Microsoft AZ-304 – Overview
The Microsoft AZ-304 Microsoft Azure Architect Design exam is required to be certified as a Microsoft Azure Architect. An Azure Solution Architect works with cloud administrators, cloud DBAs, clients, and other stakeholders to implement solutions. An Azure Solution Architect’s responsibilities include providing advice and translating business requirements into secure and scalable cloud solutions. Candidates should have expertise in designing and implementing solutions for Microsoft Azure. This includes aspects such as storage, compute, security, and network.
Recommendations
Candidates for this exam need to have extensive experience in IT operations including virtualization, identity, security and business continuity.

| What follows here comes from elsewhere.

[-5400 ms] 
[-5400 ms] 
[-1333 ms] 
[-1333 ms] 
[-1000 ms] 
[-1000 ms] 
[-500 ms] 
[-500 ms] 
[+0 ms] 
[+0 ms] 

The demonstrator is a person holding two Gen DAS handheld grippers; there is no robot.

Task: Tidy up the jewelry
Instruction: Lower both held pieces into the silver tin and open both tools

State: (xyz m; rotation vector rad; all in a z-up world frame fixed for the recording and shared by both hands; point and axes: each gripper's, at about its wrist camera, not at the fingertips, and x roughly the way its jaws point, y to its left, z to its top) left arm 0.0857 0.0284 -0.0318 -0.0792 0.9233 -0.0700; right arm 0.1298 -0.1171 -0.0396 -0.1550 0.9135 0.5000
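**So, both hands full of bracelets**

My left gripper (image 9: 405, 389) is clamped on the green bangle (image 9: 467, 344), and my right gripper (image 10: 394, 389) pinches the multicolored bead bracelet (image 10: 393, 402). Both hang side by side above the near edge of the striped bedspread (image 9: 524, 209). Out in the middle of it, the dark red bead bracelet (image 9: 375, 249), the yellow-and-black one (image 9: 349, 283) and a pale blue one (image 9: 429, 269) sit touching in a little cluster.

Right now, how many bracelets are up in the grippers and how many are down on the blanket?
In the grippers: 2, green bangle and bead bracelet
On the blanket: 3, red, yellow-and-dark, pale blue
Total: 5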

They also need to be able to budget and manage the impact of decisions on each area on the overall solution. Candidates for this role should also have expertise in Azure administration and experience with DevOps and Azure development.
Cheat Sheet | Microsoft AZ-304 Azure Architect Design Exam
This Microsoft AZ-304 exam Cheat Sheet will help you prepare for the exams. This cheat sheet will guide you through all learning resources and give you a competitive edge. Let’s get started on our revision journey.
Deeply Analyze the Microsoft AZ-304 Exam Topics
When revising for the exam, the first thing you should do is to thoroughly analyse the exam objectives. These objectives are the blueprint for the exam. The course outline also provides a detailed description of all exam concepts.
Microsoft AZ-304 Exam: Updates to the course outline as of January 27, 2021
The Microsoft AZ-304 exam topics have been updated.
Design Monitoring (10-15%)
Design for cost optimization
Recommend a cost management and cost reporting solution (Microsoft Docation:Choose from Azure Cost Management or Cloudyn).
recommend solutions to minimize costs (Microsoft Documentation:Optimize costs from recommendations)
Design a solution to log and monitor
determine levels and storage locations for logs (Microsoft Documentation:Configure metrics alerts)
plan for integration with monitoring tools including Azure Monitor and Azure Sentinel (Microsoft Documentation:Introducing Microsoft Azure Sentinel, intelligent security analytics for your entire enterprise)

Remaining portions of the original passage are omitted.